The object of my attention looked something like a brain. But it was a shiny pink, in the bright lights. And it had a blue, yellow, and red line on it, which stretched from the front of the "brain" to the back.
I was supremely confident. I knew that whatever I was doing would end successfully.
I started to grasp (gently, with tweezers) one end of this colored line. Then I felt myself being pulled away from the scene. It was as if I were half there and half somewhere else. I shouted, "No! I have to stay here! No one else knows what the 'dedidend' is!"
Then I realized that I no longer knew what the "dedidend" was. In fact, I no longer remembered how to complete the operation (or whatever it was).
Should I have just grasped (gently, with my tweezers) one end of this colored line, and hoped that it was the right end? Once I did that, what would I have done with it?
I now realized that the operation was doomed to failure.

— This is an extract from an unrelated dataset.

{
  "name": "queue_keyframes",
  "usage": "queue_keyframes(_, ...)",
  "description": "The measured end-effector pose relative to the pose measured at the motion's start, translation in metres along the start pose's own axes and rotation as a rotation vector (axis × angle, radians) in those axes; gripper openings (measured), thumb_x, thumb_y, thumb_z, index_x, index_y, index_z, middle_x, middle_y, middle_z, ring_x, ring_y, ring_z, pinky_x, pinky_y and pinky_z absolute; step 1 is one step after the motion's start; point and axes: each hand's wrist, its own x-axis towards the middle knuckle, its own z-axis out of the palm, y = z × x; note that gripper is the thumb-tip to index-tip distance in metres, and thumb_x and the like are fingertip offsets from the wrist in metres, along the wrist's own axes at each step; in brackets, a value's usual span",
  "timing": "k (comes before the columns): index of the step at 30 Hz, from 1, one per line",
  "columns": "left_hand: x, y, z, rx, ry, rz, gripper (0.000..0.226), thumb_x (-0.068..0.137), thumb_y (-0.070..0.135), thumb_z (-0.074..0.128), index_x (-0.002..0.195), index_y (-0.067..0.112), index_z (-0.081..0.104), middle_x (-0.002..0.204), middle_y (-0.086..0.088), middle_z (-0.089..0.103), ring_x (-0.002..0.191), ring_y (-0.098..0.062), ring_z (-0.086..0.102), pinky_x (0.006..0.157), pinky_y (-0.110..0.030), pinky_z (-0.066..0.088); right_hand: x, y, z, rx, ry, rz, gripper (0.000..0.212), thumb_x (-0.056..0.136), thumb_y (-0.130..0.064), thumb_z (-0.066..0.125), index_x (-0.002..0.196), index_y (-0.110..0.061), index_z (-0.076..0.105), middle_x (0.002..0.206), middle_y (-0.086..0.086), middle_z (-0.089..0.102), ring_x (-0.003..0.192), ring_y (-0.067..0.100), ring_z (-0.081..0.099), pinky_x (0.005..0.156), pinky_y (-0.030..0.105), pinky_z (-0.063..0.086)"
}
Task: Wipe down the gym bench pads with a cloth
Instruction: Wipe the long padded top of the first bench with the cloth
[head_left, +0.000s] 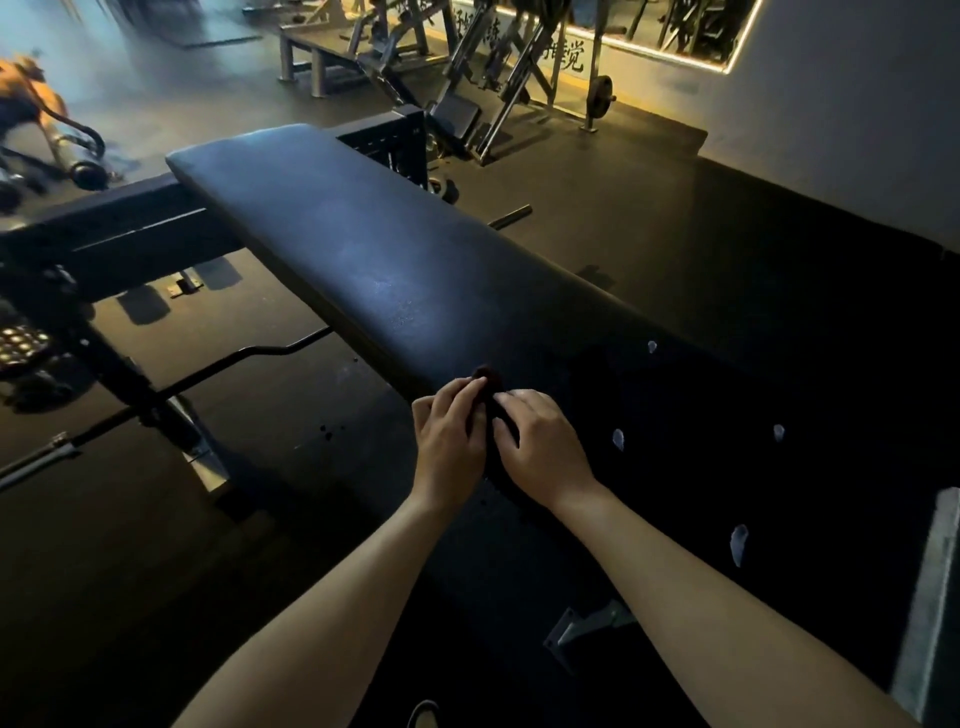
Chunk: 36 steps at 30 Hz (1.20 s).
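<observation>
Seen from the head camera, a long black bench pad (337, 223) runs away diagonally. Over its near left edge the left hand (449, 441) and right hand (540, 447) meet, each grip closed with curled fingers on a dark cloth (488, 387) bunched between them. A curl bar (208, 374) lies on the floor, left.

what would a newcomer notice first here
The long black bench pad runs diagonally through the middle, with a sheen on its far half. Over its near part, the left hand and right hand hold a dark cloth between them. Top right, a light-edged mirror glows behind weight machines.
</observation>
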Motion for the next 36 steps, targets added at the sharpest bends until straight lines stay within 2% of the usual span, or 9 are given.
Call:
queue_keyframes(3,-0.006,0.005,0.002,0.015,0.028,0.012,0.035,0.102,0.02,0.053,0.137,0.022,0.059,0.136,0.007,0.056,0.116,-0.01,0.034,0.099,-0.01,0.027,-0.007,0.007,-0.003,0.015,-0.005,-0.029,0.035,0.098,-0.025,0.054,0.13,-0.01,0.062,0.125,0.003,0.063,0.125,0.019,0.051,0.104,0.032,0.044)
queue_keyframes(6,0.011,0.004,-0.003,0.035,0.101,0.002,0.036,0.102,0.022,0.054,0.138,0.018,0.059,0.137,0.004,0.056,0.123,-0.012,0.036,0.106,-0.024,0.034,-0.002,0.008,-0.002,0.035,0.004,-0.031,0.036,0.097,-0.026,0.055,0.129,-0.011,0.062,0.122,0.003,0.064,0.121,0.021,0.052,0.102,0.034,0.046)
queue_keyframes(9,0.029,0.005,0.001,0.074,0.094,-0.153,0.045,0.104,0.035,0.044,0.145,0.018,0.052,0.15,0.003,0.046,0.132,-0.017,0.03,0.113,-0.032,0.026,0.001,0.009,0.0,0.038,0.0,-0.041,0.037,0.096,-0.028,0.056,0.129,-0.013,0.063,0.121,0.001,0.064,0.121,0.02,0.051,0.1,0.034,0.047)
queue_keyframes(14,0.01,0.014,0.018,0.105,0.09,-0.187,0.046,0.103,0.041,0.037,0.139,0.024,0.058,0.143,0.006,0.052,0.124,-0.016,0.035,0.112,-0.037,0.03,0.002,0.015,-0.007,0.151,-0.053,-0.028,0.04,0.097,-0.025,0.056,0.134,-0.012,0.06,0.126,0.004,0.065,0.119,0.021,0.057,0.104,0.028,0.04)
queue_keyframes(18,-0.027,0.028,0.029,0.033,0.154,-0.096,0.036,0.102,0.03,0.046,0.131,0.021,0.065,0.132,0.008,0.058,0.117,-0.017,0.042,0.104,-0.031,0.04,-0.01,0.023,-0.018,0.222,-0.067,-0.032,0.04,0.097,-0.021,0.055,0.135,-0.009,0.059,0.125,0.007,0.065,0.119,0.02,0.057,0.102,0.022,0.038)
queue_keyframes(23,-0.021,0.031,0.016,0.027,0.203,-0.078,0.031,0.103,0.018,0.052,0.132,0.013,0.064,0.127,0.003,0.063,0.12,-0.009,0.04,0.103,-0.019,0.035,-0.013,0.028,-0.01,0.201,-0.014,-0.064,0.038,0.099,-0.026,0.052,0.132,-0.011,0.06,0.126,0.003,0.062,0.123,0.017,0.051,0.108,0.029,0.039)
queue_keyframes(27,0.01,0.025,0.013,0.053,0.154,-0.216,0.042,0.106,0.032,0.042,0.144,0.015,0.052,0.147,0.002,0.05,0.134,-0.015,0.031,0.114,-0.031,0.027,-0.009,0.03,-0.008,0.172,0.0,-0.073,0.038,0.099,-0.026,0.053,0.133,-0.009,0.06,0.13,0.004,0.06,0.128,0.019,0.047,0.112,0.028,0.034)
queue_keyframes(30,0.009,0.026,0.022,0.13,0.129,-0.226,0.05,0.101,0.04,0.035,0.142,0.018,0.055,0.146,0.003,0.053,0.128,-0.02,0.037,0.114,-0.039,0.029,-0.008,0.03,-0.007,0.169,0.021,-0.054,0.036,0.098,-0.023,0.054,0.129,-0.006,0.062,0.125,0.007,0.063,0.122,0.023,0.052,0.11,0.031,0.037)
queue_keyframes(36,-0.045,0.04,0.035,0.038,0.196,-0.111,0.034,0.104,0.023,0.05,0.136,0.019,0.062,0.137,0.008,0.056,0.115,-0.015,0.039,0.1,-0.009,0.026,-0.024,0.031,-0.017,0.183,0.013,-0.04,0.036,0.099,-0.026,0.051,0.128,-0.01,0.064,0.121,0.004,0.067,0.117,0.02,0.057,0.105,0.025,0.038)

I quit struggling with whatever force that was drawing me away. And I left the scene.
I found myself in bed, looking up at something. And I had a feeling of regret. If only I could have stayed there a moment longer, I could have succeeded.
But I had forgotten what the "dedidend" was. Then, I realized that, here in bed, looking up at something, I still did not know what the "dedidend" was.
Maybe there were other words that I didn't remember. Maybe I had forgotten all words. Did I have brain damage? I could not think of any words that I did know, or any words that I did not know.
Did that something, that I was looking up at, have a word associated with it? Was it supposed to be called something?
Then my mind cleared up. I realized that I was in my bedroom, in my bed. The thing that I was looking up at is called a "ceiling." This was reality. I had been dreaming. I was not a brain surgeon (or whatever) in some other life and universe.
And there is no such thing as a "dedidend." Or is there? It is not in my dictionary.
But I will keep looking in dictionaries. If I ever have that dream again, I want to be prepared.